On a decent stereo system, the effect was quite impressive, as the true "sound stage" was accurately reproduced, you "heard" sounds coming outside from the physical speaker placement.  Blindfolded and given a ping-pong ball gun, people would think that the speaker was 10+ feet to the right, of the right channel.  Using Sonic Holography and a set of omni-directional speakers; you could "hear" that the voice was coming from a point to the right of the speaker about 3 feet, and originating about 5 feet off the ground - as if they were in the room playing, live.

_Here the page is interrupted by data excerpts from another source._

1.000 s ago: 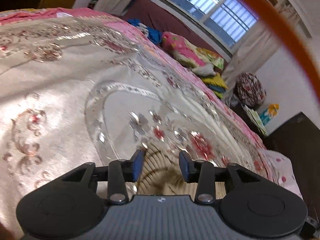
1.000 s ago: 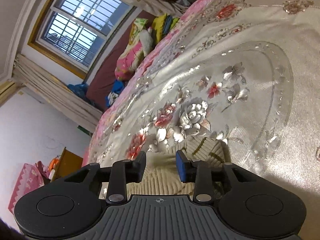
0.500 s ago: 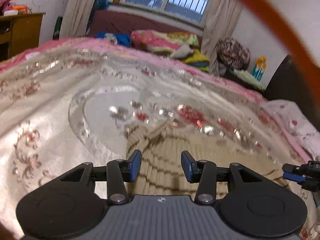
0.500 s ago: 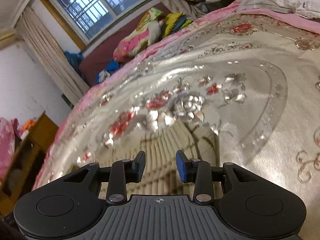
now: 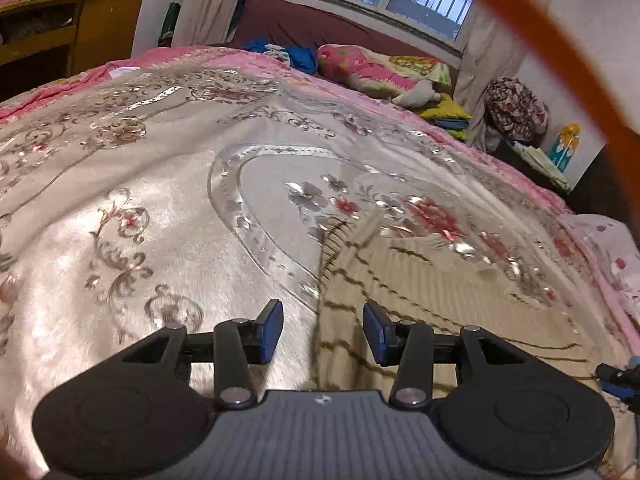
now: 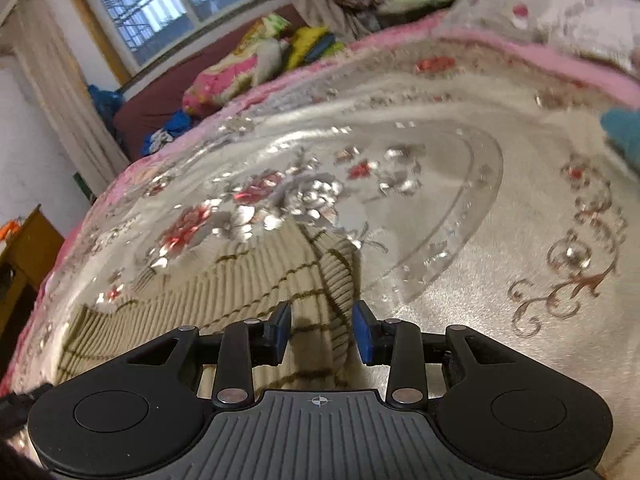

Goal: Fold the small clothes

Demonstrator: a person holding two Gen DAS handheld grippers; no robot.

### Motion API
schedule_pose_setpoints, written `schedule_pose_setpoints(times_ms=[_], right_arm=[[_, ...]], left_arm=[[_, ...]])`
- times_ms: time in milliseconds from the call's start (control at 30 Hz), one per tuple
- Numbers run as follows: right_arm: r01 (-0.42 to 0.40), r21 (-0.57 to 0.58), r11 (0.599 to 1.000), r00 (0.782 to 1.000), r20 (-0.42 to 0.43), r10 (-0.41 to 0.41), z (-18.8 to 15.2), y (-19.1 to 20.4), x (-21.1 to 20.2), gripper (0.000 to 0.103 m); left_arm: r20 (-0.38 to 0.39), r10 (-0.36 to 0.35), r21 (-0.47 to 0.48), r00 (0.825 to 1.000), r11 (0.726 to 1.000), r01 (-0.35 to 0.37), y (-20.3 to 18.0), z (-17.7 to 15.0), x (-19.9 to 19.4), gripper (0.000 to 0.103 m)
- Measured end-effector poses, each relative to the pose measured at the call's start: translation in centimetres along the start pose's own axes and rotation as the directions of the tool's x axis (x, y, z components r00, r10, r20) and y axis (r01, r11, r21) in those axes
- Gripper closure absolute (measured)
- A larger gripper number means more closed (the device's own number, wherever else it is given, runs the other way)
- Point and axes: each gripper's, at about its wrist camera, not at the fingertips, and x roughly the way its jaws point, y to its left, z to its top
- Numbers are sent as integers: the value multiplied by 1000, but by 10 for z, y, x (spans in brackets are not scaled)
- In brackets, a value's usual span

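A small beige ribbed knit garment with thin brown stripes (image 5: 432,292) lies flat on the embroidered bedspread. My left gripper (image 5: 322,330) is open and hovers over the garment's left edge, holding nothing. In the right wrist view the same garment (image 6: 224,276) lies below and left. My right gripper (image 6: 321,332) is open over its right edge, near a ribbed sleeve or cuff (image 6: 340,276), holding nothing. The right gripper's blue tip (image 5: 618,376) shows at the right edge of the left wrist view.
The bed is covered by a silvery floral bedspread (image 5: 160,208) with a pink border. Piled bedding and pillows (image 5: 380,68) lie at the far side under the window. A wooden cabinet (image 5: 60,28) stands left. A teal item (image 6: 624,132) lies at right.
Both grippers have drawn back and apart toward the garment's outer edges. The garment now lies spread flat, with more of it visible. Both grippers stay open.
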Motion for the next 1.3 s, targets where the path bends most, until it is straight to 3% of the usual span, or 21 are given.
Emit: schedule_pose_setpoints(times_ms=[100,200,333,433,533,700,833,1000,1133,1300], right_arm=[[22,-76,997,1000,-4,-22,-14,6,-7,69],[76,-147,986,996,-39,-82,-27,9,-3,69],[79,-108,991,996,-26,-82,-21,10,-20,69],[37,-112,993,999,20,-35,-20,17,-43,69],[32,-147,989,999,12,-30,-29,26,-50,69],[77,-184,980,992,-82,-93,-46,33,-29,69],[104,-204,973,989,-80,-123,-49,39,-28,69],[100,-208,973,992,-54,-114,-48,50,-32,69],[134,-269,954,983,-86,-162,-54,59,-20,69],[111,-191,975,989,-72,-126,-47,51,-30,69]], left_arm=[[-24,12,18,1000,1000,-12,-3,-10,-7,54],[-91,69,67,993,996,-63,-6,-24,-8,54],[-105,104,75,989,993,-97,-5,-36,-26,54],[-79,82,58,993,995,-78,-4,-38,-43,54],[-78,51,32,996,998,-49,-1,-41,-47,54],[-104,15,-35,994,999,-19,14,-49,-34,54],[-97,-26,-77,995,997,18,23,-53,-32,54],[-91,-48,-76,995,996,42,23,-53,-33,54],[-88,-62,-59,994,997,57,26,-55,-33,54],[-56,-52,-13,997,999,52,23,-56,-40,54]])
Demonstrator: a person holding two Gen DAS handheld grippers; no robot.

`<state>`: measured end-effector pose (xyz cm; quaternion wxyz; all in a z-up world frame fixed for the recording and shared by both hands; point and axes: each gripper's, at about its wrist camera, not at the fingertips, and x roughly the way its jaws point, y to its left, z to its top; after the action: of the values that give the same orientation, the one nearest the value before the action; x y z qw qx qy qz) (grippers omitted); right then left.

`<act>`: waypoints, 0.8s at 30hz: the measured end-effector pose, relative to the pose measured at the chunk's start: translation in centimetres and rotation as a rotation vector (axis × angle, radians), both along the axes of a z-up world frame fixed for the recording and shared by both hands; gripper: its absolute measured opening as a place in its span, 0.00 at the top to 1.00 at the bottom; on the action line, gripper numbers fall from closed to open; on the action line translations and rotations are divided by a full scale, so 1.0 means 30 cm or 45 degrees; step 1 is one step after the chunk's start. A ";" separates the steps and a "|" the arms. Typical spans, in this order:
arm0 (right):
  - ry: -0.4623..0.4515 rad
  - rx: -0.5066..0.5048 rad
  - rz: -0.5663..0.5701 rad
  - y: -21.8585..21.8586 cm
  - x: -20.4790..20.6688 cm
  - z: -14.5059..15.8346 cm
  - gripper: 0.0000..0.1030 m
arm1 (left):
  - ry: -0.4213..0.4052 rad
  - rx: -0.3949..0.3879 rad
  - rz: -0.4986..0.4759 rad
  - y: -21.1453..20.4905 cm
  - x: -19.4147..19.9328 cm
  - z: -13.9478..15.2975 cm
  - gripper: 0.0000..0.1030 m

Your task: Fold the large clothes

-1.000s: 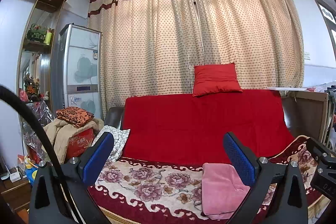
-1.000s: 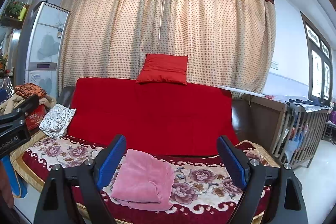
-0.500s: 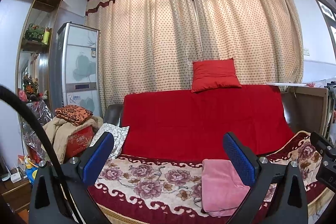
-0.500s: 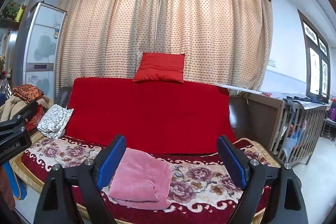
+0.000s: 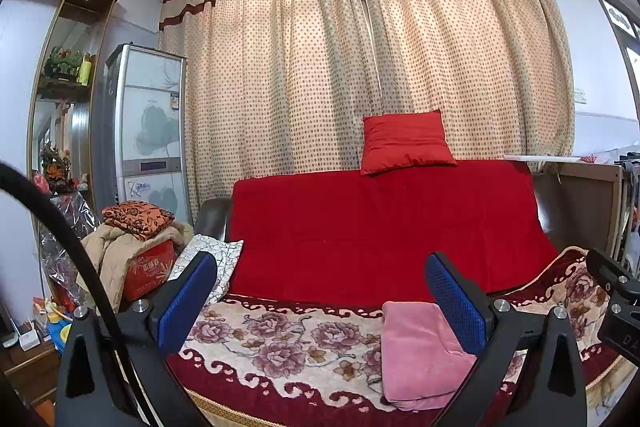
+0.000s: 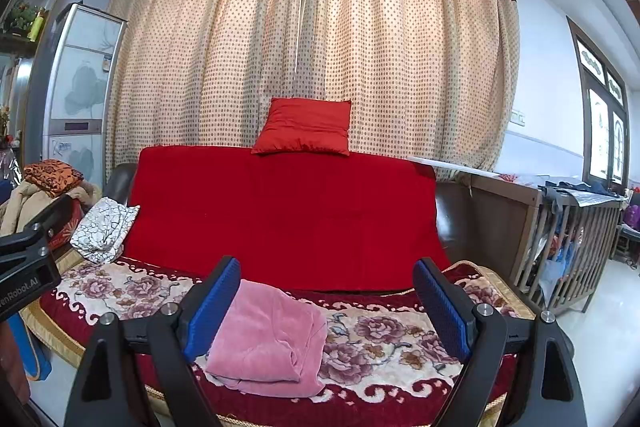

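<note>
Jaws of the right hand-held gripper (image 6: 326, 301) stand wide apart with nothing between the blue pads; it hovers short of the sofa, tipped slightly down. The left hand-held gripper (image 5: 320, 297) is likewise spread wide and empty, held level, and its black frame shows at the left edge of the right wrist view.

Beyond both lies the pink garment (image 6: 266, 341), already folded into a compact bundle on the floral blanket (image 6: 384, 343) that covers the sofa seat, towards the front edge and below the red throw (image 6: 288, 215) on the backrest. From the right wrist it sits left of centre, partly behind the left pad; from the left wrist it sits to the right, partly behind the right pad.

Its long axis seems to run front to back across the seat, one short end towards the red throw and the other towards the seat's front edge. Loose layered edges and a rolled fold show at the near right corner.

Risks, as I judge them: a pinch on the top layer alone would peel the bundle open; a pad coming in low could catch the blanket too and drag it; a sideways nudge near the front edge could tip the bundle to the floor
</note>
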<state>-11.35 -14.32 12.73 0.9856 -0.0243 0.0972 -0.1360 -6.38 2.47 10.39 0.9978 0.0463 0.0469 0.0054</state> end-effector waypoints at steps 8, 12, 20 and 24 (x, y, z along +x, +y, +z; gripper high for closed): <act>0.017 0.009 -0.010 -0.014 0.008 -0.007 0.12 | 0.012 0.004 0.001 -0.012 0.001 -0.005 0.00; 0.021 0.013 -0.015 -0.022 0.008 -0.010 0.12 | 0.014 0.009 -0.002 -0.014 0.000 -0.005 0.00; 0.018 0.022 -0.026 -0.035 0.006 -0.011 0.12 | 0.018 0.006 -0.004 -0.015 -0.001 -0.005 0.00; 0.021 0.022 -0.029 -0.035 0.009 -0.011 0.12 | 0.023 0.015 -0.012 -0.022 -0.001 -0.009 0.00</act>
<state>-11.07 -15.36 12.41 0.9833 -0.0157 0.1068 -0.1463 -6.40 1.81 10.12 0.9971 0.0523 0.0557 0.0006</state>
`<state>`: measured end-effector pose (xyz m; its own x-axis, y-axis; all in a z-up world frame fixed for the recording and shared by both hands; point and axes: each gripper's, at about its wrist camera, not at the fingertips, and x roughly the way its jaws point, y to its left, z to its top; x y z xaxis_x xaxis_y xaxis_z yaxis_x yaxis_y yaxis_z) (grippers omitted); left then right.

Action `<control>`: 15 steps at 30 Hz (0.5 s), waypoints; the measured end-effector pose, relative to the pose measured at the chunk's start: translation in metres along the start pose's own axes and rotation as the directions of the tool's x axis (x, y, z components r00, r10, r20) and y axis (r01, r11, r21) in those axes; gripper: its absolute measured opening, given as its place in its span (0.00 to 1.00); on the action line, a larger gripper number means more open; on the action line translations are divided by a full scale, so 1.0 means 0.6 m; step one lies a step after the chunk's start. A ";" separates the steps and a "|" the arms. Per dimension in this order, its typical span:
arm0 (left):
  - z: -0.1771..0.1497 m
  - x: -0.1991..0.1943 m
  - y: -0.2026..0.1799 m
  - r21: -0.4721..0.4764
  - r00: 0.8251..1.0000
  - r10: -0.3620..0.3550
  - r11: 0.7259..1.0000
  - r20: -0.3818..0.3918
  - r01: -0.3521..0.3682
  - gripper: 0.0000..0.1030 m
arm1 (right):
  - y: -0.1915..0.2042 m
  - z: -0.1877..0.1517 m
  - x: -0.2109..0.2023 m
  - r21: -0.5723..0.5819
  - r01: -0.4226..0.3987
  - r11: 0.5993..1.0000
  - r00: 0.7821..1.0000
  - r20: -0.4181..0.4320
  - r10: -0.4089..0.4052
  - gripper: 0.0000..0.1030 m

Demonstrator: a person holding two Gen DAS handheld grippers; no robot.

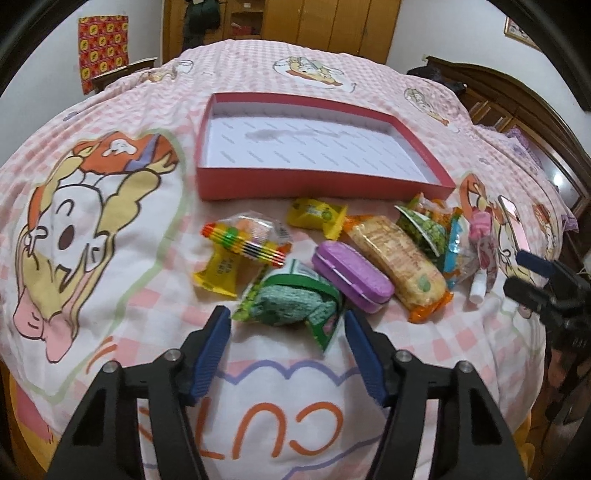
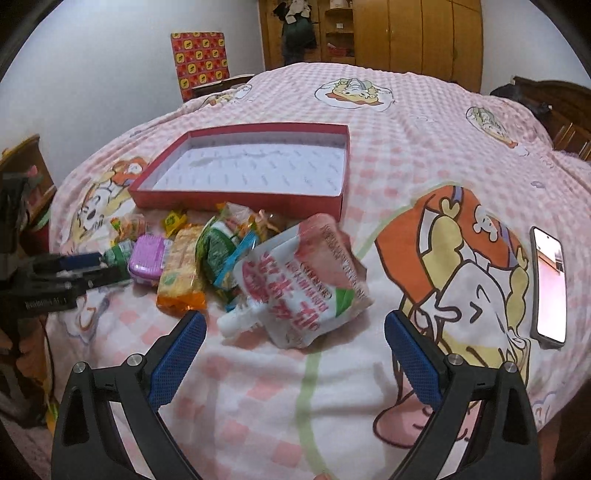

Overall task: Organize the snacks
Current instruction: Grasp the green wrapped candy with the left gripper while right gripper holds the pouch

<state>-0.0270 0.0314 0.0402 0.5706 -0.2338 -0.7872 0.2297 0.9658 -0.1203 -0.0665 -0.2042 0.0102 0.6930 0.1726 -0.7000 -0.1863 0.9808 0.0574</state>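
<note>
A shallow red box (image 1: 325,184) (image 2: 236,201) with a bare white inside lies on the bed. In front of it is a heap of snacks: yellow candies (image 1: 317,214), a rainbow-striped packet (image 1: 243,240), a purple tin (image 1: 351,280) and a long cracker pack (image 1: 399,262). My left gripper (image 1: 286,317) (image 2: 96,266) has its blue pads touching both sides of a crumpled green snack packet (image 1: 291,302). A pink spouted pouch (image 2: 303,280) (image 1: 484,251) lies just beyond my right gripper (image 2: 295,321) (image 1: 517,275). That gripper stands wide open and touches nothing.
A phone (image 2: 550,288) lies face up on the pink checked bedcover (image 2: 406,155), right of the pouch. A dark wooden headboard (image 1: 517,103) runs along the right; wardrobes (image 2: 406,33) stand behind. The bed's front edge is just below both grippers.
</note>
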 end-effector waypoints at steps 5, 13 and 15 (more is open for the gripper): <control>0.005 0.011 -0.003 0.002 1.000 0.011 1.000 -0.002 -0.011 0.61 | -0.017 0.014 0.019 0.055 -0.049 0.997 0.998 -0.022 0.050 0.97; 0.015 0.030 0.000 -0.018 1.000 -0.017 1.000 0.005 0.017 0.62 | -0.016 0.022 0.050 0.127 -0.098 0.987 0.994 -0.035 0.104 0.97; 0.019 0.036 0.001 -0.032 1.000 -0.019 0.999 0.012 0.019 0.63 | -0.013 0.023 0.053 0.119 -0.084 0.989 0.995 -0.037 0.089 0.94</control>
<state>-0.0056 0.0259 0.0302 0.5753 -0.2531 -0.7778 0.2155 0.9642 -0.1543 -0.0334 -0.2052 -0.0031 0.6476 0.2558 -0.7177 -0.1601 0.9666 0.2001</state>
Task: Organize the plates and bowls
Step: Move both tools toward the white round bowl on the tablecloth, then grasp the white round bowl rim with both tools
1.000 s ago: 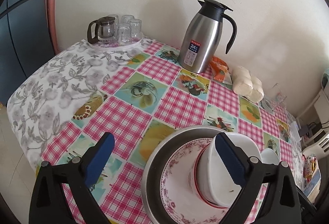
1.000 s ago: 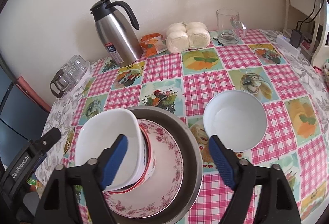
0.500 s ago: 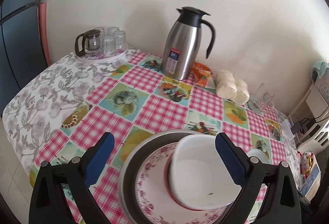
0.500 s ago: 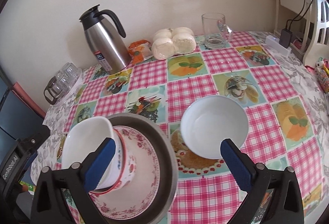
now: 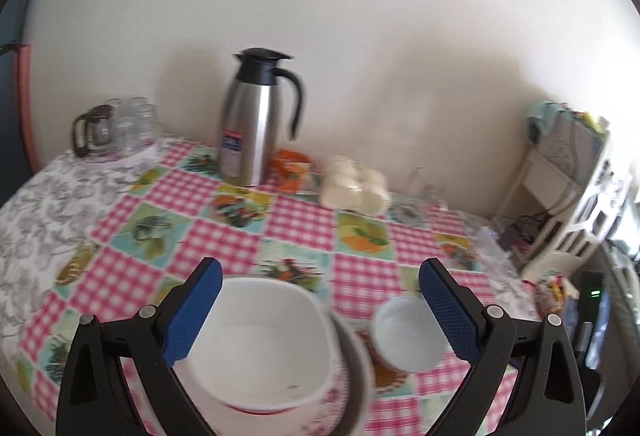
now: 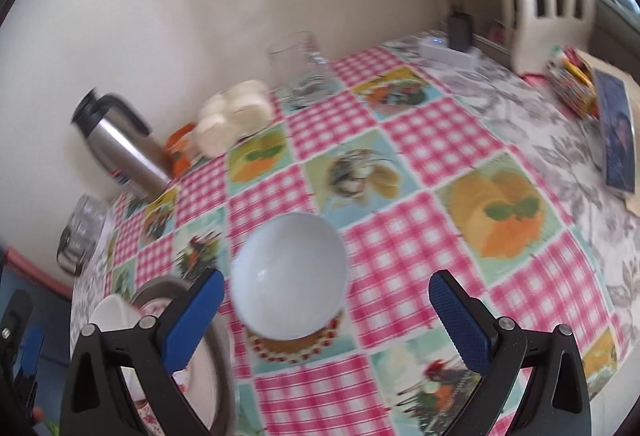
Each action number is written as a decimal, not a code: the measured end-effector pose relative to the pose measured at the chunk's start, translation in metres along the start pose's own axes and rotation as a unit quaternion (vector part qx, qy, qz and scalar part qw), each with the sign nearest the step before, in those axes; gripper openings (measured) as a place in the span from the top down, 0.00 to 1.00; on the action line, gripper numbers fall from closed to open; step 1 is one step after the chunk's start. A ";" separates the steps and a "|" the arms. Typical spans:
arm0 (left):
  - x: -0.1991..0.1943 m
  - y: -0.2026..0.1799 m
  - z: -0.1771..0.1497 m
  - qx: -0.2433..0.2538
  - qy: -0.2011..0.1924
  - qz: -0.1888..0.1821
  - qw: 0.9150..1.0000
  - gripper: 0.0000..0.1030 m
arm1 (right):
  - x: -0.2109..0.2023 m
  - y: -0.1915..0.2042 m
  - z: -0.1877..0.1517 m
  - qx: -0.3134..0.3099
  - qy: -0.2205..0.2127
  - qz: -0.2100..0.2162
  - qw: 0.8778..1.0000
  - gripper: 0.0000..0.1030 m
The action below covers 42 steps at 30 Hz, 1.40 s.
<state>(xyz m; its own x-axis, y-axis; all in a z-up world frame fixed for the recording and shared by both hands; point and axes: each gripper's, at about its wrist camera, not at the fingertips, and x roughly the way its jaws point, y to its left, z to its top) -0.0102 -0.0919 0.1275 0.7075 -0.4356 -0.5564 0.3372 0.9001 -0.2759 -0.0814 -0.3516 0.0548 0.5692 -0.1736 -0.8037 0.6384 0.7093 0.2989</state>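
You work at a table (image 5: pixel 304 224) against a cream wall (image 5: pixel 360 16), and it is covered with a pink checked cloth with fruit and bird pictures; at its left and right ends the cloth is grey and floral. A white shelf unit (image 5: pixel 580 204) stands at the right end.

At the wall you have one steel thermos jug (image 5: pixel 256 120), one glass teapot with some small glasses (image 5: pixel 116 128) whose number I cannot count, one orange packet (image 5: pixel 290 170), one pack of white buns (image 5: pixel 354 186) and one glass mug (image 6: pixel 302 74).

There are two white bowls. The squarish bowl (image 5: pixel 256 340) sits on one floral plate (image 5: pixel 332 404), which lies in one metal basin (image 5: pixel 360 368). The round bowl (image 6: pixel 290 280) stands alone on the cloth, just beside the basin.

Your left gripper (image 5: pixel 320 312) has its fingers wide apart, with nothing held. Your right gripper (image 6: pixel 324 320) has just been opening; its fingers stand wide apart above the round bowl and do not touch it.
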 end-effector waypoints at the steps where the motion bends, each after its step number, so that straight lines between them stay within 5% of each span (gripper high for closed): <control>1: 0.000 -0.005 -0.001 0.000 0.000 -0.016 1.000 0.04 | 0.000 -0.005 0.001 0.006 0.000 -0.001 1.000 0.00; 6: 0.009 -0.031 -0.005 0.013 0.019 -0.067 0.997 0.04 | 0.001 -0.025 0.005 0.030 0.001 -0.005 1.000 0.00; 15: 0.036 -0.065 -0.017 0.030 0.070 -0.105 0.992 0.04 | 0.005 -0.045 0.009 0.049 0.002 -0.014 0.999 0.00; 31: 0.088 -0.089 -0.035 0.052 0.129 -0.096 0.986 0.05 | 0.032 -0.058 0.006 0.061 0.036 -0.008 0.997 0.00; 42: 0.126 -0.077 -0.046 0.037 0.181 -0.082 0.979 0.28 | 0.054 -0.050 0.001 0.054 0.060 0.016 0.997 0.03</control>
<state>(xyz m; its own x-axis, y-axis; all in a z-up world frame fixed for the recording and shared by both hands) 0.0244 -0.2162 0.0423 0.3776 -0.5373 -0.7542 0.4815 0.8096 -0.3357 -0.0820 -0.3970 -0.0035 0.5285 -0.0646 -0.8465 0.6761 0.6350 0.3736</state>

So, I'm pretty excited to see where Apple takes this.  It's been many years since Bob Carver shook up the audio world; first with his Magnetic Field amplifiers, then with Sonic Holography, then with an asymmetrical tuning system for his FM tuner, and some other stuff that dealt with vinyl records.  Bob was quite the genius.

1983 12 Years · 1225 comments

I don’t know, having the sound appear to come from above your head doesn’t seem much better than coming from within ones head. But perceiving the music to be coming from in front of you, like when you listen to normal stereo speakers...now that would be the holy grail, by providing an accurate sound stage with natural perspective.

dewme 10 Years · 5775 comments

This could also be use very useful for gaming applications.

gatorguy 13 Years · 24627 comments

Heck maybe for some uses we can ditch the headphones altogether before too long:
https://www.businessinsider.com/noveto-focused-audio-technology-could-make-headphones-obsolete-2018-6

Between the new bluetooth and wifi standards, focused audio tech, and now potential Apple audio changes its seems like a bad time to make a big investment in expensive headphones or smart-speakers. They could end up as quaint and almost abandoned old-school within just a very few years.